YOUR GOAL:
Please reproduce all of the data below exactly, leaving each picture out.

DATA BLOCK:
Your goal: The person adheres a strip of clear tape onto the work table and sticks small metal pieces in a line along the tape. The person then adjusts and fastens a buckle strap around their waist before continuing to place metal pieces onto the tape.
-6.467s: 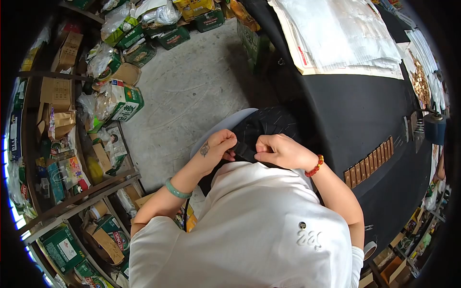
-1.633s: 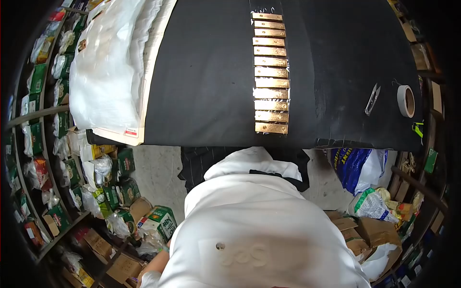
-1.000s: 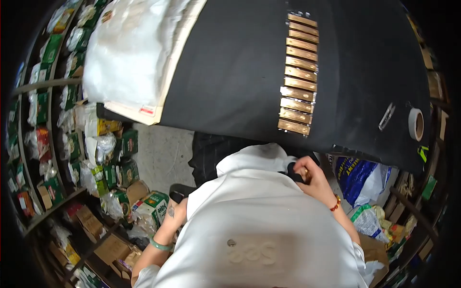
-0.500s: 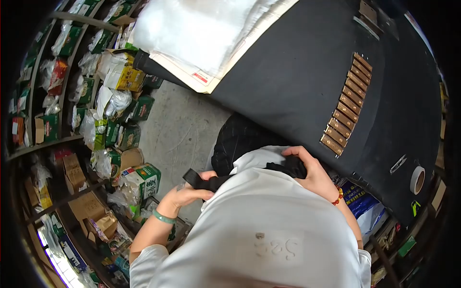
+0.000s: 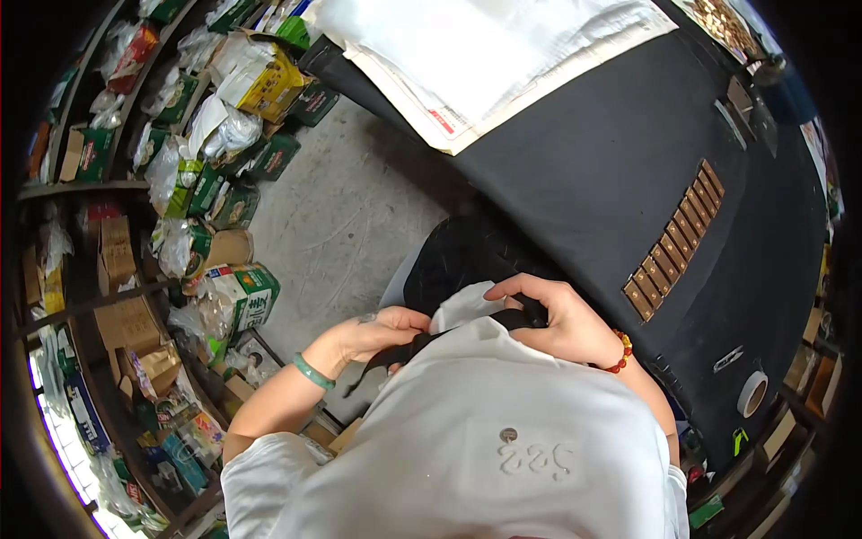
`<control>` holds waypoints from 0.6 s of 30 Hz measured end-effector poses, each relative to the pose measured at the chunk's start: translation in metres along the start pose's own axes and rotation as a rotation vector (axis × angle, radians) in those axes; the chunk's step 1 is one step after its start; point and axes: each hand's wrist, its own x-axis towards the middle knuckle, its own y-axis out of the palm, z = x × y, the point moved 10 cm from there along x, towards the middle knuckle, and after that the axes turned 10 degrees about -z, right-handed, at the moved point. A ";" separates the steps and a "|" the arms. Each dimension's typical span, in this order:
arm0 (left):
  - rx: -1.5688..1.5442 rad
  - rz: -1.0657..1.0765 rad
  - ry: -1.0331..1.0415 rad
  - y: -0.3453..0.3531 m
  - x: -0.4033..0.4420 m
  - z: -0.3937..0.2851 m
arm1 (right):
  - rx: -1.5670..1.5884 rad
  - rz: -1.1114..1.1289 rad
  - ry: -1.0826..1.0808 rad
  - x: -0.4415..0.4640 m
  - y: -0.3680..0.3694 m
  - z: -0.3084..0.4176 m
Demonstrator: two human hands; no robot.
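At the waist of the white shirt (image 5: 431,422), my left hand (image 5: 373,337) is closed, thumb and fingers pinching a black strap (image 5: 382,361). One end of that strap dangles below the fingers. My right hand (image 5: 566,323) curls at the other side of the waist, its fingers closed around bunched black strap (image 5: 521,317). White cloth (image 5: 467,305) bulges between the two hands. Part of the strap is hidden under the fingers and the shirt folds. Beneath the hands, black cloth (image 5: 467,256) covers my lap.
A black-topped table (image 5: 557,180) stands ahead to the right, bearing a row of brown metal plates (image 5: 678,241), a tape roll (image 5: 752,393), a small scissors-like tool (image 5: 728,358) and plastic sheets (image 5: 485,54). Shelves at the left hold several boxes (image 5: 256,296). Concrete floor (image 5: 332,216) lies between.
My left hand has moved inward and up to the right, and its strap now hangs down. The right hand has shifted slightly left. The view has turned, so table and shelves appear displaced.
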 end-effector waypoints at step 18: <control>0.474 -0.821 0.421 -0.111 0.021 -0.049 | -0.114 -0.034 0.047 0.011 0.001 0.006</control>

EXERCISE OUTPUT:
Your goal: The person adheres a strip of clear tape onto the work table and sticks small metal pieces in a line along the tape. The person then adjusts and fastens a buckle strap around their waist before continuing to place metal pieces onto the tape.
-6.467s: 
-1.633s: 
-1.000s: 
-0.500s: 
+0.000s: 
`<control>` holds waypoints from 0.6 s of 30 Hz measured end-effector poses, each relative to the pose measured at the chunk's start: translation in metres along the start pose's own axes and rotation as a rotation vector (axis × angle, radians) in those axes; the chunk's step 1 is one step after its start; point and axes: each hand's wrist, its own x-axis towards the middle knuckle, its own y-axis out of the palm, z = x × y, the point moved 10 cm from there along x, towards the middle knuckle, and after that the axes turned 10 degrees about -z, right-handed, at the moved point. A ";" separates the steps and a "|" the arms. Each dimension's typical span, in this order:
arm0 (left):
  - rx: -1.5688..1.5442 rad
  - rz: -1.0657..1.0765 rad
  - ry: -1.0331..1.0415 rad
  - y: -0.3453..0.3531 m
  - x: -0.4033..0.4420 m
  - z: -0.3937..0.2851 m
arm1 (right):
  - rx: -1.5670..1.5884 rad
  - rz: -1.1114..1.1289 rad
  - ry: -1.0826..1.0808 rad
  - x: -0.4415..0.4640 m
  - y: -0.3680..0.3694 m
  - z: -0.3084..0.4176 m
Demonstrator: two human hands; no robot.
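At the waist of the white shirt (image 5: 431,422), my left hand (image 5: 373,337) is closed, thumb and fingers pinching a black strap (image 5: 382,361). One end of that strap dangles below the fingers. My right hand (image 5: 566,323) curls at the other side of the waist, its fingers closed around bunched black strap (image 5: 521,317). White cloth (image 5: 467,305) bulges between the two hands. Part of the strap is hidden under the fingers and the shirt folds. Beneath the hands, black cloth (image 5: 467,256) covers my lap.
A black-topped table (image 5: 557,180) stands ahead to the right, bearing a row of brown metal plates (image 5: 678,241), a tape roll (image 5: 752,393), a small scissors-like tool (image 5: 728,358) and plastic sheets (image 5: 485,54). Shelves at the left hold several boxes (image 5: 256,296). Concrete floor (image 5: 332,216) lies between.
My left hand has moved inward and up to the right, and its strap now hangs down. The right hand has shifted slightly left. The view has turned, so table and shelves appear displaced.
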 end-effector waypoints at step 18: <control>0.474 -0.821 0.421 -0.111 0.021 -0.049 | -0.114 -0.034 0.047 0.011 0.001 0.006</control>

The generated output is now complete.